Without a good experimental design metabolomics data can have a large amount of bias and can be very misleading. There should be a comprehensive amount of samples in the experiment. We recommend at least 5 different samples, but the more the better. For an example: if you are looking at the relationship of different plant species in the same genus, it makes sense to have a sample set of 5 or more different plant species. We recommend at least 3 biological replicates (3 separate plants of the sample species) but more certainly does not hurt. In addition to biological replicates, we recommend analytical replicates (triplicate injections of each sample-including biological replicates). This is to showcase the instrument variance and establish actual features from interference.

Instrumental Analysis:

Again, we recommend triplicate injections of every sample (including biological replicates) spaced out over the analysis time-not back to back injections. This will allow an idea of how the system is changing over the length of the analysis. A quality control with a set of known compounds should be included across the analysis to monitor the instrument consistency. Blanks should also be included throughout the analysis.


Sample Preparation:

Sample should be prepared based on mass so that every sample has the same ending concentration. This will allow a more accurate comparison of abundance of metabolites. When performing an LC-MS analysis, samples should be prepared with optima grade solvents. We would recommend testing the instrument with a variety of concentrations of one of the biological samples (low to high concentrations) to find the ideal concentration for analysis. For complex mixtures, such as plant extractions, we recommend a concentration of 100 µg/mL for most systems. Sample preparation is the most important part of a metabolomics experiment, because any variability introduced will affect the analysis.

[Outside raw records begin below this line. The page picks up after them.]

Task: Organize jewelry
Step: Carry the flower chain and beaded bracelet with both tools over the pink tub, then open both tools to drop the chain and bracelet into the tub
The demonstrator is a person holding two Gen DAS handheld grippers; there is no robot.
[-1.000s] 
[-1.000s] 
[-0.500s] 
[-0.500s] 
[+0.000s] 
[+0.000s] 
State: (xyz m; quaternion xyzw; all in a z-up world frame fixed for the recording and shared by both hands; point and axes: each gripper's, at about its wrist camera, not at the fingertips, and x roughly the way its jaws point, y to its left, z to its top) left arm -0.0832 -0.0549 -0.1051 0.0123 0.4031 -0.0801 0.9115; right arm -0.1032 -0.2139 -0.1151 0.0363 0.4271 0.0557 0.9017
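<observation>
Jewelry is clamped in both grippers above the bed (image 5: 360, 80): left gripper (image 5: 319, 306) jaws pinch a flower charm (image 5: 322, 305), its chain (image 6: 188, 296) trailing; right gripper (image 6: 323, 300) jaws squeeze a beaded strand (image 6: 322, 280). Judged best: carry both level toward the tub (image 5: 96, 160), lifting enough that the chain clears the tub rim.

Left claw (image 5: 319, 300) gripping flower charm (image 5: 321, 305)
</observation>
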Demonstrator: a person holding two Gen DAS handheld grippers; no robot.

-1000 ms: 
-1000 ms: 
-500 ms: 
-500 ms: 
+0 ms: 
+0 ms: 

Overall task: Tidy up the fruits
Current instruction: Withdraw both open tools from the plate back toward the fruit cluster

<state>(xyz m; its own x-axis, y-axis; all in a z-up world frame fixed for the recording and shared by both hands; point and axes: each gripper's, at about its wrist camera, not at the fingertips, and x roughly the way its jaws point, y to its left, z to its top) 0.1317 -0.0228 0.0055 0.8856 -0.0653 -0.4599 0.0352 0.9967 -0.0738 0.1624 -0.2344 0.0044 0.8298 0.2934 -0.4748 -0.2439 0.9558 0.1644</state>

Be sure to be thorough and treat all samples the exact same in the process.

Data Analysis:

We employ MzMine for all mass spectrometry data processing (peak lists), Excel for all post-processing filtering, and Sirius for all multivariate statistical analysis. We recommend reading the MzMine manual for individual instructions on how to process mass spectrometry data. It is best to view the raw data in the manufacturer software before processing the data to give an idea of what parameters to use. We also recommend performing relative standard deviation (RSD) filtering in Excel using the analytical triplicates from the analysis. Normally we set a threshold of 25% RSD for triplicate injections of the same exact sample (most new instruments will perform at an RSD% of <5). You can replace the features with high RSD values with a peak area of “0” so they no longer impact the data set. This will help remove common interference from the system. A typical statistical analysis used in metabolomics is Principal Component Analysis (PCA). If looking at a broad set of mostly unknown compounds, we recommend using this statistical approach. There are other forms of statistical analysis (supervised statistics) that can be used with more knowledge of the sample set.